■ Aim of the exercise ■
Determine how many lines in this listing contain the word "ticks" and report that number by itself.

■ Source data ■

**********

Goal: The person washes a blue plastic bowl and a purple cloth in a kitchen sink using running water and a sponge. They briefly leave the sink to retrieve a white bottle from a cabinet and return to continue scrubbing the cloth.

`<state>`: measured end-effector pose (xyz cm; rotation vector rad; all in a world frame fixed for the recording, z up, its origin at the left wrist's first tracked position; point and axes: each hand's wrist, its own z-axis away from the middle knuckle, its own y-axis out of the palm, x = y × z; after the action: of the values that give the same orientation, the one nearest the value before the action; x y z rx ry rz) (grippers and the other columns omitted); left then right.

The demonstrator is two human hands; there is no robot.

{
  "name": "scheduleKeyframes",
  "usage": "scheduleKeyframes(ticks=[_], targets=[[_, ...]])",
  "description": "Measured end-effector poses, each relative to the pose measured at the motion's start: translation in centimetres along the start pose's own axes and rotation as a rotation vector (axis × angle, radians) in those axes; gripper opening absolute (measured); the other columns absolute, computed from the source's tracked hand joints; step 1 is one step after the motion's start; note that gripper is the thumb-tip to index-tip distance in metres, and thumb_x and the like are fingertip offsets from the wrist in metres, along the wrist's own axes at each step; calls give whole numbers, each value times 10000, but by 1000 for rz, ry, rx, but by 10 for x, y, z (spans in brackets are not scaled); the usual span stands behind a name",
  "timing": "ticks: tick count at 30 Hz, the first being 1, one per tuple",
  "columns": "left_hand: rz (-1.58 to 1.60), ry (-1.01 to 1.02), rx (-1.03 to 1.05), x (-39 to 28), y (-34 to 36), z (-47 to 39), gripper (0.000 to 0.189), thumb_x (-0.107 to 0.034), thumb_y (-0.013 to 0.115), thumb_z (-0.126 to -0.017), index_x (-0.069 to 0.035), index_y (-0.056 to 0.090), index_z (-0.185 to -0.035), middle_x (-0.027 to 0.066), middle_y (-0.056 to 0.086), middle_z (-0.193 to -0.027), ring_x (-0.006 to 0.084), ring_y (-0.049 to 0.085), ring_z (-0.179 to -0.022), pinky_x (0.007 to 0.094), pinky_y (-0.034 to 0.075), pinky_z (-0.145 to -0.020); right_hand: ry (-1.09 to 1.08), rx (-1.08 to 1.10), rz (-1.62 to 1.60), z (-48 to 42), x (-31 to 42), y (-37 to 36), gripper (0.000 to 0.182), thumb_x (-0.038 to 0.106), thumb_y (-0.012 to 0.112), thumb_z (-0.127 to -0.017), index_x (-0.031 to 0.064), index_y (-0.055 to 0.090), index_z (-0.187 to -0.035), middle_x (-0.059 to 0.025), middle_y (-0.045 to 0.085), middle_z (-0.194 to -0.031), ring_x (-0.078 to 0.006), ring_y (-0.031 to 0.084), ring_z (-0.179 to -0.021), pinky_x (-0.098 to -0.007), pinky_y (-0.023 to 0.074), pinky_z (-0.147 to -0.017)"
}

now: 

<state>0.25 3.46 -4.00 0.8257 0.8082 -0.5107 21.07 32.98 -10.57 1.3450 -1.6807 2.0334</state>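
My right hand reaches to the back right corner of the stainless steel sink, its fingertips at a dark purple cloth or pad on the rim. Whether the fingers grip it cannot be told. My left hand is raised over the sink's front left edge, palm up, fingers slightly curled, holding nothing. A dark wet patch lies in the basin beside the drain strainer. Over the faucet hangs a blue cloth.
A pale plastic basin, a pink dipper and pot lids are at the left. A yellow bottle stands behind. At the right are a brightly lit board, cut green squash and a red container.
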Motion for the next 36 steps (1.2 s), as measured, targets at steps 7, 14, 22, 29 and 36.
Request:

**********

■ Response for this exercise ■
2